How Much Debt Is Too Much?
We’ve gone from a nation of savers to a nation of borrowers – taking out credit cards, dipping into our overdrafts and using payday loans to combat ever-rising prices and to fund our 21st century lifestyles.
It is, perhaps, unrealistic to think we might get by without any debt whatsoever, which isn’t an option for some. And while a little debt isn’t too bad (albeit undesirable), so long as it’s not literally breaking the bank and you have a solid budget in place, you’ll likely manage.
But how much is too much debt?
Looking out for the warning signs
First, you’ll want to know if you definitely do have too much debt – and thankfully, with finances, there are a few warning signs that gives you a heads up that your debt’s are no longer healthy or become unmanageable. If any of these sound familiar – or all of them – then your debt may have grown too large…
- Your debt never goes down…
- …And it’s forever increasing
- You don’t know how much you owe
- You borrow to fund living costs
- You can no longer afford even minimum repayments
- Your bills are paid late, or not at all
Are you swimming in too much debt?
Since everybody’s finances and income are subjective and ever-changing, there’s no single figure to put on debt. After all, if you owe half a million pounds, but you earn £100 million a year, that’s not going to feel too harsh. But if you’re on the average national salary of £26,000, half a million quid in debt is going to feel more than a little rough on your wallet.
So, what you need to do is figure out your total debt-to-income ratio (which is exactly as it sounds). To do this, start by adding up every single one of your expenses, including…
- Rent or mortgage
- Internet and phone
- Loan repayments
- Credit cards and overdrafts
- Minor additional expenses, like football subs and club costs
Next, you need to add up all your regular monthly income, which include things like…
- Bonuses and dividends
- Rent, if you let properties
Now, divide how much you’re paying out by how much you’re actually taking home – and multiply that by 100, because we’re looking for a percentage here.
What you want to see is a figure that’s 36% or less – that’s the sweet spot. The absolute best place to be is when your debt ratio is 30% or under; if you have a debt ratio of 40%, then alarm bells should be ringing.
Your next steps
Even if your debt-to-income ratio is below 36%, if you’re concerned about how much you owe, the first step is to seek advice from an expert as to how to lower your personal debt burden – and, in time, boost your credit rating and allow you to save more.

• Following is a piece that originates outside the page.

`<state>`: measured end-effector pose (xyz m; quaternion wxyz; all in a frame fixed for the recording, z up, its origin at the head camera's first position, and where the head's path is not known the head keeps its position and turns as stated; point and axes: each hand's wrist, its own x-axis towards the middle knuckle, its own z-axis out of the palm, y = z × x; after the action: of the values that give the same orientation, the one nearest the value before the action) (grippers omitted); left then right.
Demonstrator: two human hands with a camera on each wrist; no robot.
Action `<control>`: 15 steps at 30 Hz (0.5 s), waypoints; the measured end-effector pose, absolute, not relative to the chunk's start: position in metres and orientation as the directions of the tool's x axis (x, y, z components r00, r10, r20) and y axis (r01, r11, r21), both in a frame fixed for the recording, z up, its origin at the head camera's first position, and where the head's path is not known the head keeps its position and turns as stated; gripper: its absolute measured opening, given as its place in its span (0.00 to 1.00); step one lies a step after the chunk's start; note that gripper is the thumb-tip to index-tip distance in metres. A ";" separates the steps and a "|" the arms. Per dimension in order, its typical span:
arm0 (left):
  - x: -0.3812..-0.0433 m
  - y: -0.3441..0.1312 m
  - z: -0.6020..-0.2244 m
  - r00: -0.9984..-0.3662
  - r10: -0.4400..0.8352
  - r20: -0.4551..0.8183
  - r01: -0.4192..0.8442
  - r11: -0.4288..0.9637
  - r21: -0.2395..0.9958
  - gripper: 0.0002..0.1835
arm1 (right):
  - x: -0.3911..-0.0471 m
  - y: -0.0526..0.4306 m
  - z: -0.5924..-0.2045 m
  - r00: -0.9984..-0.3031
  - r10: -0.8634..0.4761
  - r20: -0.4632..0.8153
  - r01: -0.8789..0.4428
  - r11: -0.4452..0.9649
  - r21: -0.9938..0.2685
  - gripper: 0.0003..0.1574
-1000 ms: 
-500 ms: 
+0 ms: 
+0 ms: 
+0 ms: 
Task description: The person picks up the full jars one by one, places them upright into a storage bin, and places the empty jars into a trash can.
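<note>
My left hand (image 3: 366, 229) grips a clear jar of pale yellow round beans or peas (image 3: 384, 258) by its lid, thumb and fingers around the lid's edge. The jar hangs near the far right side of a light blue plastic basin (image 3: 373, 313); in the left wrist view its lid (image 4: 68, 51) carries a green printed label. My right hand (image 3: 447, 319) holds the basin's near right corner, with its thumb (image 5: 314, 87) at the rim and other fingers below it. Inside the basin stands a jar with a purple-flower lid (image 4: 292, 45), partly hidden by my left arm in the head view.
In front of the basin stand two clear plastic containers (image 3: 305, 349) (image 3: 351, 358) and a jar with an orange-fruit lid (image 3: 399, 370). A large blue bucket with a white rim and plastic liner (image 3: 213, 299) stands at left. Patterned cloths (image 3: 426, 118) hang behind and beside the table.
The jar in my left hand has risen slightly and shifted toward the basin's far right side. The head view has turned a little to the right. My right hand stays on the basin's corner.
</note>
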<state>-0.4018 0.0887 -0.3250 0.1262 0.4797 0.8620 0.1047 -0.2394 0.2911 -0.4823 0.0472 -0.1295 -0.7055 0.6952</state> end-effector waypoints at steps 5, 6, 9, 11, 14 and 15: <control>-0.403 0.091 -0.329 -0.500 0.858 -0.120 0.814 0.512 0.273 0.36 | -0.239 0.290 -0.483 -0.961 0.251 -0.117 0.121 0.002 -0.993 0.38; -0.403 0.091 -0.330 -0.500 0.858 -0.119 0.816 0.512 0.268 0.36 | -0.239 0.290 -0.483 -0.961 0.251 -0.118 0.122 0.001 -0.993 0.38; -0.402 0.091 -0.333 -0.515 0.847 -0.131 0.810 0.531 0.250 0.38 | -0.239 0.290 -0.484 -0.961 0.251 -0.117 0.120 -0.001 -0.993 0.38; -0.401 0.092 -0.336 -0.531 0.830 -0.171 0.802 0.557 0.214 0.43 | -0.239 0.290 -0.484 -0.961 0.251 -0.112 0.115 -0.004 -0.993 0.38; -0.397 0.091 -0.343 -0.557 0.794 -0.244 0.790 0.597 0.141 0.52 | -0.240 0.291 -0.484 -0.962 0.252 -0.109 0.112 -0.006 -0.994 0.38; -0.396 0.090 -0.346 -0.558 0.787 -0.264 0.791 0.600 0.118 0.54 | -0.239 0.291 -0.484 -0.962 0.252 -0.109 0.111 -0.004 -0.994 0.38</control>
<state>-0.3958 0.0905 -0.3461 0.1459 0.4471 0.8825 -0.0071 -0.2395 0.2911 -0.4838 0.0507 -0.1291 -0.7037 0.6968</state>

And, of course, stop borrowing where possible, particularly if you’re holding more debt than you can ever hope to repay; if you’re looking at a 40% + total debt-to-income ratio. The last thing you want to do, after all, is take on more debt to handle the existing debt, or simply add to what’s owed.
Finally, be sure to start and maintain a realistic budget. Armed with the figures you’ve created for your debt-to-income ratio, it should be easy to pop these into a spreadsheet so you can manage precisely what you earn and what you pay out.